Uh, wait a minute....

Google, the world's biggest media firm and established enough to have given birth to the word "googling" as slang for doing a web search, has decided that it's not satisfied just providing information: It wants to be able to make some claims about the reliability of that information.

As reported by the Guardian (UK) on Saturday, Google has filed several patents
planning to rank news stories according to their accuracy and reliability as well as their topicality.
Google News now links to 4,500 news sources from around the world while making no claim to their accuracy.

Now, the power of the web lies both in its ability to crosslink information and to a significant degree in its anarchic sensibilities - the "information yearns to be free" idea. Most anything and most everything can be found somewhere in some dusty corner of the web (to nicely mix my metaphor). But there is a downside to that: You can find yourself 1)overwhelmed with more information than you can collate, 2)drowning in references that are kind of like what you're looking for but not quite, and/or 3)with no way of telling if the information you've gotten is accurate or not short of plowing through every piece to make critical comparisons, which of course dumps you back in either state #1 or #2.

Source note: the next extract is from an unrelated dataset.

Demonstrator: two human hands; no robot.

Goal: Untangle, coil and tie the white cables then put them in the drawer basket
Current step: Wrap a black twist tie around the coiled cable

Considering some of the utterly wacko "scientific" claims I've found on the web, not only such as creationists but people who claim to have "positively refuted!" relativity or one that insisted the center of Earth's gravity was not at the center of the Earth but spread out over the surface of a spherical space surrounding the planet at a height of, if I recall, about 50 miles, a concern for accuracy is not an idle one. So at first blush, Google's plan seems like a good idea or at least a good tool to have available.

But - you knew that was coming - consider this:
Google is looking to develop technologies that factor in the amount of important coverage produced by a source, the amount of traffic it attracts, circulation statistics, staff size, breadth of coverage and number of global operations
in determining a story's ranking.

What's wrong with that? It means, in effect, that size equals reliability and accuracy. By these standards, the bigger a corporation is, the larger a media conglomerate it represents, the more dominant it is, the higher it's stories will rank in a listing that is supposed to reflect accuracy. Media giants, the very ones most likely to buy into a corporate-comfortable status quo, become, by virtue of their size, defined as bearers of truth.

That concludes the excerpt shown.